Machine learning helps bring customer service and communication to the next level. It increases user and customer engagement and satisfaction by providing a company with more data and helping to pinpoint communication based on the interests and actions of a particular person. For example, offers personalized products based on recent purchases or calculates an individual discount based on interaction with a brand.
- Pricing Strategies That Change Over Time
Companies can use historical price data and datasets on various other variables to better understand how different factors affect consumer spending, such as time of day, climate, and seasons. Machine learning algorithms can integrate this data with other market and customer data to help companies value their products dynamically based on broad and varied variables. This method allows companies to optimize revenues.
- Fraud Detection
The ability of machine learning to recognize trends and detect violations that deviate from these patterns makes it a valuable tool for identifying illegal practices. As a result, financial institutions have been effectively using machine learning in this area for years.
- Customer Recommendation Mechanisms
Customer recommendation engines that use machine learning to improve the customer experience and create personalized experiences are based on machine learning. Here, the algorithms analyze data about a single customer, such as past purchases and other data sources, such as a company’s current stock, demographics, and purchase histories of other customers, to determine which solutions to recommend to each individual consumer.
- Target Customers with Segmentation
The secret of successful marketing is to offer the customer the most appropriate product at the most appropriate moment. Until recently, marketers had to rely on their own intuition when distributing customers into segments for targeted marketing.
Today, machine learning allows data scientists to use clustering and classification algorithms to sort shoppers into distinct groups based on certain variations according to certain characteristics, such as demographics, site behavior and preferences. Matching these characteristics with behavioral algorithms helps to develop accurate, specialized marketing campaigns that drive sales more effectively than generic campaigns.
- Forecasting performance
One of the most valuable features of machine learning is prediction. Previously, business decisions were made on the basis of past performance.
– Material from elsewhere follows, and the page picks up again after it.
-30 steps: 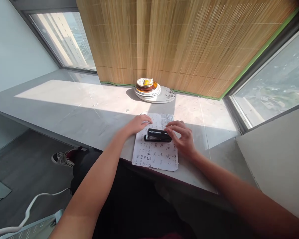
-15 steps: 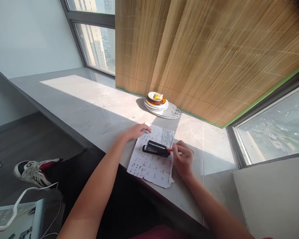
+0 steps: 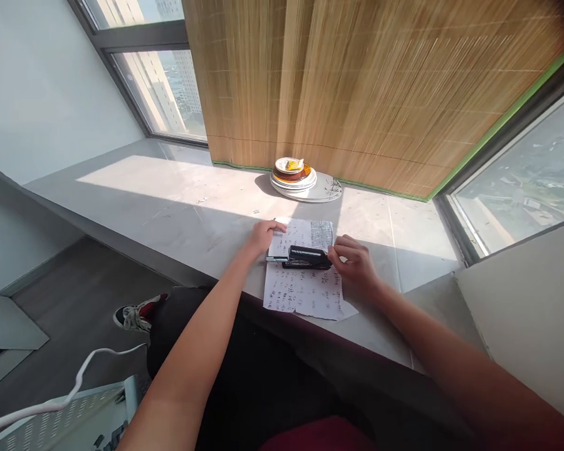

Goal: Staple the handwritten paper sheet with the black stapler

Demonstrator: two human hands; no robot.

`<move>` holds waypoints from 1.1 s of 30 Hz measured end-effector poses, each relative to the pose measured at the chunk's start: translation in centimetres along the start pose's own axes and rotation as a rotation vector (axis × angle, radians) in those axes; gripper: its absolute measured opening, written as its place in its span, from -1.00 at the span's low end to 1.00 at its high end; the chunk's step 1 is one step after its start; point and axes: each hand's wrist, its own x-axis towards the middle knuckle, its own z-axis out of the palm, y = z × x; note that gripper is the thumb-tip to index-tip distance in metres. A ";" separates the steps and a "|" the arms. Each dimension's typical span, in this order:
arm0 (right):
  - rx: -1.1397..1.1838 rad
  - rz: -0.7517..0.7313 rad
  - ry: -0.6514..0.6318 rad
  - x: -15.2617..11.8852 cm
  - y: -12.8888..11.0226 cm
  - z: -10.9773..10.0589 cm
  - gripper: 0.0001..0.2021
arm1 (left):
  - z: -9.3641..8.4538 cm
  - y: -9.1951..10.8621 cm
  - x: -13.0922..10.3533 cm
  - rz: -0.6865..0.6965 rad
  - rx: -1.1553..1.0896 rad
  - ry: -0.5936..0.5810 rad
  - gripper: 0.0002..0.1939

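Observation:
A sheet of paper with handwriting lies on the stone ledge near its front edge. On it rests a black case, long and glossy, with a thin light-coloured pen-like item sticking out to its left. The fingers of my left hand lie spread on the paper's upper left corner, holding nothing. At the case's right end, my right hand has thumb and forefinger pinched together on it; the exact spot gripped is too small to make out.
Stacked plates, with a small yellow packet on top, stand on an oval plate before the bamboo blind. Windows flank the blind. A white cable and a perforated basket are at the lower left.
The view has shifted. The case now lies more level, and the thin item shows beyond its left end. The red spot near my right fingertips is no longer visible.

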 end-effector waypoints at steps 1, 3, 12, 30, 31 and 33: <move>0.007 0.013 0.011 0.1 0.0 -0.1 -0.56 | 0.0 -0.1 0.1 -0.006 -0.004 -0.003 -0.61; 0.020 0.029 0.017 0.3 0.1 -0.1 -0.71 | 0.1 -0.1 0.2 -0.014 -0.003 -0.024 -0.63; 0.123 0.037 -0.279 -0.9 0.2 2.5 -0.62 | 0.0 1.3 0.4 -0.127 -0.020 -0.003 -0.71; -0.232 -0.227 -0.052 -1.0 -1.0 -0.1 -0.64 | 2.5 5.3 -1.2 -0.509 -1.072 -0.117 -0.59; -0.235 -0.206 -0.023 -0.9 -1.1 0.0 -0.64 | 2.5 5.3 -1.2 -0.526 -1.080 -0.071 -0.66; -0.205 -0.129 0.095 -0.7 -1.3 0.1 -0.68 | 2.2 5.4 -1.0 -0.568 -1.115 0.045 -0.77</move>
Today, machine learning uses sophisticated analytical tools to make predictions. Instead of relying on outdated data, companies can make decisions proactively.
- Image classification
In addition to retail, financial services, and online sales, machine learning can be used in a wide variety of scenarios. It is used very effectively in the scientific, energy and construction industries, as well as in healthcare. For example, machine learning algorithms can be used in pattern classification to assign labels from a predefined set of categories to patterns in input data. This makes it possible to create 3D building plans from 2D drawings, make it easier to tag social media photos, complement diagnosis, and more.
Final Words on the Uses of Machine Learning in Business
ML is constantly evolving and has huge potential for business use, but most companies are still in the early stages of adopting the technology. A new round of growth will occur when the main tools for developing machine learning become available to every company and it will be possible to implement the technology regardless of the complexity of the technical base and experience. Due to this, a business of any size will be able to afford ML algorithms to solve their problems and optimize business processes.